A very common type of prior knowledge in pattern recognition is the invariance of the class (or the output of the classifier) to a transformation of the input pattern. This type of knowledge is referred to as transformation-invariance. The mostly used transformations used in image recognition are:

- translation;
- rotation;
- skewing;
- scaling.

Incorporating the invariance to a transformation $T_{\theta}: \boldsymbol{x} \mapsto T_{\theta}\boldsymbol{x}$ parametrized in $\theta$ into a classifier of output $f(\boldsymbol{x})$ for an input pattern $\boldsymbol{x}$ corresponds to enforcing the equality

$f(\boldsymbol{x}) = f(T_{\theta}\boldsymbol{x}), \quad \forall \boldsymbol{x}, \theta .$

Local invariance can also be considered for a transformation centered at $\theta=0$, so that $T_0\boldsymbol{x} = \boldsymbol{x}$, by using the constraint

$\left.\frac{\partial}{\partial \theta}\right|_{\theta=0} f(T_{\theta} \boldsymbol{x}) = 0 .$

The function $f$ in these equations can be either the decision function of the classifier or its real-valued output.

Another approach is to consider class-invariance with respect to a "domain of the input space" instead of a transformation.
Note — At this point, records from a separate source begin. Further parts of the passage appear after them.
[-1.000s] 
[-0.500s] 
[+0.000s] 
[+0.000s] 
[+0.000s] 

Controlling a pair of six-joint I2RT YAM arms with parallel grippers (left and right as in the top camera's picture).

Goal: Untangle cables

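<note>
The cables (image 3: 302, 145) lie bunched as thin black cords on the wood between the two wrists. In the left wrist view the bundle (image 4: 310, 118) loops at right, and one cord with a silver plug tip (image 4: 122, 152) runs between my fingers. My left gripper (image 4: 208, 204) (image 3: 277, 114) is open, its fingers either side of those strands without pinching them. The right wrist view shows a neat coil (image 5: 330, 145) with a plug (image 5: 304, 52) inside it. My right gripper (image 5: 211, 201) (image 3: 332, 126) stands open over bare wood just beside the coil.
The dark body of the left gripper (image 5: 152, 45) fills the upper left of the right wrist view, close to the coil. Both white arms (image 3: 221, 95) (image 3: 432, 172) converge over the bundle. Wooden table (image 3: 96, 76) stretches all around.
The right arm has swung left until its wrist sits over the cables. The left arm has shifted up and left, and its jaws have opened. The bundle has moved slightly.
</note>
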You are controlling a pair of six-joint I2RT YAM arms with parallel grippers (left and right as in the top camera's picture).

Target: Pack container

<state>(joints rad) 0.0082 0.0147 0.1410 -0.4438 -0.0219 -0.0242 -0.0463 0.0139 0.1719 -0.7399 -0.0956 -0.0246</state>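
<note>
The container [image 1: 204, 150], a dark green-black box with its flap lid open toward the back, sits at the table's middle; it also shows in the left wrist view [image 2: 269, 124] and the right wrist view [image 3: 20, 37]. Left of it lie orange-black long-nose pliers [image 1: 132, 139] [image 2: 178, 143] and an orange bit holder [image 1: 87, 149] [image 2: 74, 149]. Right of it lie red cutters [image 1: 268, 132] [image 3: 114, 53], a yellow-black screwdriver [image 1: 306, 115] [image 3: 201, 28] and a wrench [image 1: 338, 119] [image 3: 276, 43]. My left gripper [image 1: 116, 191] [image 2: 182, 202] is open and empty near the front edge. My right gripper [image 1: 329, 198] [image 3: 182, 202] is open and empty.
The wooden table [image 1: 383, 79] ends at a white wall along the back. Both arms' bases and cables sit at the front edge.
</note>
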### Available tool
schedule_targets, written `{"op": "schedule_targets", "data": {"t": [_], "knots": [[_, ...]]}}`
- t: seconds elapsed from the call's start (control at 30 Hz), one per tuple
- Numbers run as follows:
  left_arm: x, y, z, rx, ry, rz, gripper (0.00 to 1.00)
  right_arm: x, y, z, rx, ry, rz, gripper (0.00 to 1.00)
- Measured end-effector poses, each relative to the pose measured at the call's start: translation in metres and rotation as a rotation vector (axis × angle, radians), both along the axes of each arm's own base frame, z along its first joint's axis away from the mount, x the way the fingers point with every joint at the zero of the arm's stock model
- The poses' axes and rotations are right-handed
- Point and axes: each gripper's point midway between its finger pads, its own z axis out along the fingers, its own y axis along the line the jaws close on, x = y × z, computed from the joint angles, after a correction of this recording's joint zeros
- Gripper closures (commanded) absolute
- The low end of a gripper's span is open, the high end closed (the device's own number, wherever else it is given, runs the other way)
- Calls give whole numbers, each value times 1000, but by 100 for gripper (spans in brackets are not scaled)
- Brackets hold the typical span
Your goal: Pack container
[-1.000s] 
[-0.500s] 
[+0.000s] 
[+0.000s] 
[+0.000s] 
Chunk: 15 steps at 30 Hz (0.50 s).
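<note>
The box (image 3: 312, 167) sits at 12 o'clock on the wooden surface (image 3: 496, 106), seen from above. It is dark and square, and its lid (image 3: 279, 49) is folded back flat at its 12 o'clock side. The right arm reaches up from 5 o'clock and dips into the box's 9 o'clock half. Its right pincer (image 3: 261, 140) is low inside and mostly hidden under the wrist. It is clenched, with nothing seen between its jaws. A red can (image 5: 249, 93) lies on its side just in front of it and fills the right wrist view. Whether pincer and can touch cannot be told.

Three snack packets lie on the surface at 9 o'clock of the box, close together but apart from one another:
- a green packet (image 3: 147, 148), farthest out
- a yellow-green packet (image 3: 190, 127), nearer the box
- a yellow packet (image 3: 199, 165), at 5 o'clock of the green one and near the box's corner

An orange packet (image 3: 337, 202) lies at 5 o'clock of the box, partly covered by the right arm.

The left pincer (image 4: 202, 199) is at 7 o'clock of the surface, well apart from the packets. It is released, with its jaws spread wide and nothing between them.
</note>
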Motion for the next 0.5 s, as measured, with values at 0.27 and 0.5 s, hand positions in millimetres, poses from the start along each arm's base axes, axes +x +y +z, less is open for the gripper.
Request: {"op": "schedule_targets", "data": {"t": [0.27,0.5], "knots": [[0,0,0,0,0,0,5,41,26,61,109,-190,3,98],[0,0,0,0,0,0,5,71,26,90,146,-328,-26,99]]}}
In this case, the problem becomes finding $f$ so that

$f(\boldsymbol{x}) = y_{\mathcal{P}},\ \forall \boldsymbol{x}\in \mathcal{P} ,$

where $y_{\mathcal{P}}$ is the membership class of the region $\mathcal{P}$ of the input space.

A different type of class-invariance found in pattern recognition is permutation-invariance, i.e. invariance of the class to a permutation of elements in a structured input. A typical application of this type of prior knowledge is a classifier invariant to permutations of rows of the matrix inputs.

== Knowledge of the data ==

Other forms of prior knowledge than class-invariance concern the data more specifically and are thus of particular interest for real-world applications. The three particular cases that most often occur when gathering data are:
- Unlabeled samples are available with supposed class-memberships;
- Imbalance of the training set due to a high proportion of samples of a class;
- Quality of the data may vary from a sample to another.

Prior knowledge of these can enhance the quality of the recognition if included in the learning. Moreover, not taking into account the poor quality of some data or a large imbalance between the classes can mislead the decision of a classifier.